Ceux qui jugent ainsi sont injustes. Pourtant
Ils disent vrai s’ils nous appellent « regardants ».


Malheur à celui-là qui jamais ne regarde
Si l’année est mauvaise ou son mur se lézarde !


Et comment pourrions-nous sans souffrir gaspiller
Cet or dont chaque grain durement est payé ?


L’insouciant qui rit et dépense sans trève
Ne connaît pas le poids du sac que l’on soulève,


Il n’a pas, comme il dit, sans doute « regardé »
Un aïeul gémissant charger des chars de blé ;


— Quelques légers deniers tiennent en équilibre
Les lourds travaux des champs où la faucille vibre ;


Il n’en fallut que trente et Judas vendit Dieu,
Hélas, en balançant la terre avec les Cieux !

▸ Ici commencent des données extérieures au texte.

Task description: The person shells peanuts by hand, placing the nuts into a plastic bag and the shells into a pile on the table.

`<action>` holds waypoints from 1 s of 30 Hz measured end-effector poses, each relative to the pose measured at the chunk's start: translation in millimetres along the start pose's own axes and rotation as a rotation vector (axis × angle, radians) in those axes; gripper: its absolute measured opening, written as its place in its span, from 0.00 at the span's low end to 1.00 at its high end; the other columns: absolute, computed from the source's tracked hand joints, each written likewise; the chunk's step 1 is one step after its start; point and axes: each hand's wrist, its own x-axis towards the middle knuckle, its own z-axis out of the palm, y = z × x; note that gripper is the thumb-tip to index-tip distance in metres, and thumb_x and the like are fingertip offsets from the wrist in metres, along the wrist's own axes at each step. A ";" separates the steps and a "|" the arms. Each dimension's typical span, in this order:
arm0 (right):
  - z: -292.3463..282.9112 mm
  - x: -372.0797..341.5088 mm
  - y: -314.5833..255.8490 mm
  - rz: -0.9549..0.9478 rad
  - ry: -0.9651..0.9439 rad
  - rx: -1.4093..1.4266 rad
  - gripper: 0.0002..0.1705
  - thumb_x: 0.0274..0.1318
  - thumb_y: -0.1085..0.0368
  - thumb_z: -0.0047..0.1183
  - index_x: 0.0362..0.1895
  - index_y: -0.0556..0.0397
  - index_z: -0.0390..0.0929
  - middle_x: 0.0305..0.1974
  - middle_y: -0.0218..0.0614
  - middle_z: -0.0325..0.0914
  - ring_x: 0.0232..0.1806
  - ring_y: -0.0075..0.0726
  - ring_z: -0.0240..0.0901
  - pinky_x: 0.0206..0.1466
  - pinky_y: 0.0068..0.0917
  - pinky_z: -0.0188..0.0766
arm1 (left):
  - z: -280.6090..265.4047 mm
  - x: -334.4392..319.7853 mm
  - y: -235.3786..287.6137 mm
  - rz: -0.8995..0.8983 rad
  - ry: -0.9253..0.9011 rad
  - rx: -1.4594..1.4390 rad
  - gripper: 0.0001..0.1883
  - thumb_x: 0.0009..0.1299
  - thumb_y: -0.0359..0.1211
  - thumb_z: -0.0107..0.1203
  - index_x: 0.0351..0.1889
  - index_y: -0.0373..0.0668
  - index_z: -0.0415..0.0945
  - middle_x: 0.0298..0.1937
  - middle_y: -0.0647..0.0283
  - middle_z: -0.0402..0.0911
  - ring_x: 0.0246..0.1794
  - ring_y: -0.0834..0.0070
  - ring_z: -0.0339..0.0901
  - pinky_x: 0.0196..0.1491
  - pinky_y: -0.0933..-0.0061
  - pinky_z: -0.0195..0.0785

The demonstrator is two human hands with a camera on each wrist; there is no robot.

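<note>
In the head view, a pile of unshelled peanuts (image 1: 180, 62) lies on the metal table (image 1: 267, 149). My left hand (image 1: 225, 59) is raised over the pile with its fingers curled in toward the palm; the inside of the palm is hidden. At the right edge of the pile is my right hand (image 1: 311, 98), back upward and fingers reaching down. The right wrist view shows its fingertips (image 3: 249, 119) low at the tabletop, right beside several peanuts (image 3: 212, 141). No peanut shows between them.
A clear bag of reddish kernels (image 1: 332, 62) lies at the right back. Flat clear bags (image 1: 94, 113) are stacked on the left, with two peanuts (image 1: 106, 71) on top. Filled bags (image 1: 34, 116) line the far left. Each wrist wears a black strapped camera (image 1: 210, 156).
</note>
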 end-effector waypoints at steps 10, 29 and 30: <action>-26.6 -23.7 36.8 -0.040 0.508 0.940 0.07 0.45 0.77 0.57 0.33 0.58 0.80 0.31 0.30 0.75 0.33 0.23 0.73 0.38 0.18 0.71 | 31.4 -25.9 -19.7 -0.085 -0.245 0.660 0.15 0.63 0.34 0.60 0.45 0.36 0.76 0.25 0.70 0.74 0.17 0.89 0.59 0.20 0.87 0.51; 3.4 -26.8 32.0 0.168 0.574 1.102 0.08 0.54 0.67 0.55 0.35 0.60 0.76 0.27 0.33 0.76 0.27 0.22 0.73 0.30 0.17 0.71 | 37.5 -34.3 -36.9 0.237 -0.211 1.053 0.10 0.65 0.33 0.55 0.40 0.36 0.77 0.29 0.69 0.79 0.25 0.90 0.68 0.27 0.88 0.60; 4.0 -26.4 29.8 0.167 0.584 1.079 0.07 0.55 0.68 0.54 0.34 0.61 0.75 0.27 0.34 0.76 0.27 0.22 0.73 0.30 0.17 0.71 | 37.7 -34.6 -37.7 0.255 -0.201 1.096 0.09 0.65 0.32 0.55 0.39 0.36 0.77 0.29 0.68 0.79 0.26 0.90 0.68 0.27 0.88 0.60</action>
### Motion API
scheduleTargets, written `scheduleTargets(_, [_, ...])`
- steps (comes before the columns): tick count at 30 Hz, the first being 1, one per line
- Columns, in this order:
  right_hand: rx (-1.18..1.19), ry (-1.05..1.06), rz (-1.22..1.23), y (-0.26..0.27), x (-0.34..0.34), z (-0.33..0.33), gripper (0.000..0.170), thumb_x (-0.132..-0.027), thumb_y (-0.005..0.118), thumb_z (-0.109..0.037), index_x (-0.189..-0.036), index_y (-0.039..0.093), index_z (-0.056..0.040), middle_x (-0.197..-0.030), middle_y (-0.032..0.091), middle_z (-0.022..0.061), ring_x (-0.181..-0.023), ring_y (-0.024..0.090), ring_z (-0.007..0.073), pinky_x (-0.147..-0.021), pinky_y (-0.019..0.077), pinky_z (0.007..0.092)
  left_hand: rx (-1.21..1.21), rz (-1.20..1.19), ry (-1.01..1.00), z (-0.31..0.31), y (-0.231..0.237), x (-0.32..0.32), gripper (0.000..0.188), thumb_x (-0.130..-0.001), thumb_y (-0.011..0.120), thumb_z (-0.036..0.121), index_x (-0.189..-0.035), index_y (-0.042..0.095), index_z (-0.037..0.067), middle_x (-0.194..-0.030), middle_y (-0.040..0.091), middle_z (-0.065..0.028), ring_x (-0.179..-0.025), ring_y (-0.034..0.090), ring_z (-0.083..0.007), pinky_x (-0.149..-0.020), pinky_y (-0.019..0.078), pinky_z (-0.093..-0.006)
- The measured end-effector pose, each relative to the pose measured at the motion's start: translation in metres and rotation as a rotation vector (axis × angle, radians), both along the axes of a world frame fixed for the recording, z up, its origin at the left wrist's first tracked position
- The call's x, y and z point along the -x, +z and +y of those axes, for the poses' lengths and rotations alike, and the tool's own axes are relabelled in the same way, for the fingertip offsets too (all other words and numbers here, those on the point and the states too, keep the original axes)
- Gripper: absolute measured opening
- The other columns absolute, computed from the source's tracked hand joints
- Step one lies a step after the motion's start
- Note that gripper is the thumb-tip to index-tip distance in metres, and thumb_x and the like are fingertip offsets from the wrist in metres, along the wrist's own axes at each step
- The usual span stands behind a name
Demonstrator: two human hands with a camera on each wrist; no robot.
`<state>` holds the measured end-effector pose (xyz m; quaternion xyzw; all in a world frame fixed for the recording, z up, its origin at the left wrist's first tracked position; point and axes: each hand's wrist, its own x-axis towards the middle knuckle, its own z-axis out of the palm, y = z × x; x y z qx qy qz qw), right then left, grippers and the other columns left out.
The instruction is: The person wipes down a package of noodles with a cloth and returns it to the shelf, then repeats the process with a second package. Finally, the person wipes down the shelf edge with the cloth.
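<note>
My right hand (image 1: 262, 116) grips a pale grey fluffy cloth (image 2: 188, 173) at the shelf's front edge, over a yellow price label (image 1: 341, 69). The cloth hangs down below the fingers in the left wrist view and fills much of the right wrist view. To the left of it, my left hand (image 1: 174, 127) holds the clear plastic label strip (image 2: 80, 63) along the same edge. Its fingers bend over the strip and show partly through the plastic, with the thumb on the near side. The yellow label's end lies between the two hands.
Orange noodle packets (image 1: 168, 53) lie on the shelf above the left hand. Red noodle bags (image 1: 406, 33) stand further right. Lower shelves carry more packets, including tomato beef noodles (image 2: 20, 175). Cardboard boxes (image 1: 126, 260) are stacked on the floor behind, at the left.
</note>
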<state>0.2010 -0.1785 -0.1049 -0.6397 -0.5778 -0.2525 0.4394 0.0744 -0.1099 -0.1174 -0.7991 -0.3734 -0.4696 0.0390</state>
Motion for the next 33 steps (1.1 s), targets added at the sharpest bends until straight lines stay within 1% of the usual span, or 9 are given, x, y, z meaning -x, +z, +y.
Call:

C’est pourquoi le Seigneur, de tout pardon avide,
Bénit avec son sang les hommes aux mains vides,


Et le pauvre, trouvé dans la neige à Noël,
Est entré de plain-pied au Royaume éternel ;


Maintenant j’ai testé, mais tu connais les charges :
Sache serrer ta main et l’ouvrir toute large ;


Parfois plus qu’un écu mal donné vaut un sou :
La monnaie dont le Christ nous rachète est un clou !

On se figure aisément quelles joies doit trouver autour de lui un poète pour qui toutes choses ont un prix et un sens éternel. Aussi bien, dans le lyrisme français, où Lamartine est le chant, Hugo le cri, Musset le sanglot, Verlaine le soupir, — Jammes est le sourire.